_WHAT YOU HAVE TO DO_.
Please repeat the lines below exactly. Begin with the line containing "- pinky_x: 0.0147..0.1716" and go on through the line containing "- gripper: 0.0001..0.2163".
========================================================================
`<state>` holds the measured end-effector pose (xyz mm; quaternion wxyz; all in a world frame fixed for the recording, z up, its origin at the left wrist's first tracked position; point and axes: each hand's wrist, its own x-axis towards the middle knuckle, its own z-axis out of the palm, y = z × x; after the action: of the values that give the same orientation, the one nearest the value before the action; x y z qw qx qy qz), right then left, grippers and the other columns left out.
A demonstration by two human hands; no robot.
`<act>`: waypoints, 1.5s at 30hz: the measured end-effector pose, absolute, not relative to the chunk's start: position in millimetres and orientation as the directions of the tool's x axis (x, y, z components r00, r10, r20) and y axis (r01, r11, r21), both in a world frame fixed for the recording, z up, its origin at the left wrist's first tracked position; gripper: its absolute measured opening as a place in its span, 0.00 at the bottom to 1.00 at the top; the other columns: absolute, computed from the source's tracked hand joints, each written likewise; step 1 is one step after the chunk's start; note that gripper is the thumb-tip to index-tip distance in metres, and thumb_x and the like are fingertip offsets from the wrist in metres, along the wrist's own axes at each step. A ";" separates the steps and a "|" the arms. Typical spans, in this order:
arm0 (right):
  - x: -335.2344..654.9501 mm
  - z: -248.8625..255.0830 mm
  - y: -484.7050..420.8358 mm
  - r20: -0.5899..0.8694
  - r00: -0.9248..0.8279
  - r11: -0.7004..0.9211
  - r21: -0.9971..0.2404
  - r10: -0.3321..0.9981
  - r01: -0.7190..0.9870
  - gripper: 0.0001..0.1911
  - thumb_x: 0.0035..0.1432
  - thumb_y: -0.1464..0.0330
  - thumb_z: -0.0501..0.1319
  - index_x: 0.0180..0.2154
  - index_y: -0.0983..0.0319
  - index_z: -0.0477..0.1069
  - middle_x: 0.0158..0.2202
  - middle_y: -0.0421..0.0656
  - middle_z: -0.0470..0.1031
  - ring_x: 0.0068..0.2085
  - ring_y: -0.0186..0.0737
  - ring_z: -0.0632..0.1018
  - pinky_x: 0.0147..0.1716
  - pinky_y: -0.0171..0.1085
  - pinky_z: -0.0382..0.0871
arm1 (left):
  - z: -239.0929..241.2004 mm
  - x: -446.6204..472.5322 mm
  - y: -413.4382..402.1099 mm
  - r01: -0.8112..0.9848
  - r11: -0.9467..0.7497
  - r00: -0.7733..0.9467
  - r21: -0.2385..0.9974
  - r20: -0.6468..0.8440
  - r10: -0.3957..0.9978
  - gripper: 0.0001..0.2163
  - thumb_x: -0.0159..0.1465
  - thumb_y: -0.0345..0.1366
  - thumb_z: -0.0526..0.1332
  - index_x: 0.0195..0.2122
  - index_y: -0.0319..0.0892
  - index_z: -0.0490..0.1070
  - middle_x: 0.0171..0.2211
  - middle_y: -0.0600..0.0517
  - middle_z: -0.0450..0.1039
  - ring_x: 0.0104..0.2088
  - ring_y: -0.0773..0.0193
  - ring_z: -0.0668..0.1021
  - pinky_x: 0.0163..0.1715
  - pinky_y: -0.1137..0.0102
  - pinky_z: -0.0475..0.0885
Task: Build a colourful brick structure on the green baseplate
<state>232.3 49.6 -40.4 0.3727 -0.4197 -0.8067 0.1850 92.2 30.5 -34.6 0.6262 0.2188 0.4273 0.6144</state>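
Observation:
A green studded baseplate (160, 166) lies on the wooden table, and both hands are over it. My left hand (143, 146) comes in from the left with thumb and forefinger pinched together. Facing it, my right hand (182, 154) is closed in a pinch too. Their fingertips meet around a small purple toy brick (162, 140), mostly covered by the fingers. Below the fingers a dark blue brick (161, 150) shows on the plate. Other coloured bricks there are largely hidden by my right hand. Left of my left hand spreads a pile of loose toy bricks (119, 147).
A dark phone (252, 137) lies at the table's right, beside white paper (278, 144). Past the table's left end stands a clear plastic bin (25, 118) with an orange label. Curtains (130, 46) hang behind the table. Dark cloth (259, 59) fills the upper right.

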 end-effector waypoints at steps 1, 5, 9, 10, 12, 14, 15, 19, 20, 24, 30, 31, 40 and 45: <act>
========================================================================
_SOLUTION TO THIS PROBLEM_.
  - pinky_x: 0.0147..0.1716
  - pinky_y: -0.0171..0.1085
  - pinky_z: -0.0382..0.0871
arm1 (left):
  - z: -239.0929..241.2004 mm
  - x: -446.6204..472.5322 mm
  - y: -413.4382..402.1099 mm
  - r01: -0.8112..0.9848
  - r11: -0.9467..0.7497
  - r00: -0.7733..0.9467
  - r21: -0.2385..0.9974
  - r20: -0.6468..0.8440
  - r10: -0.3957..0.9978
  - gripper: 0.0001..0.2163

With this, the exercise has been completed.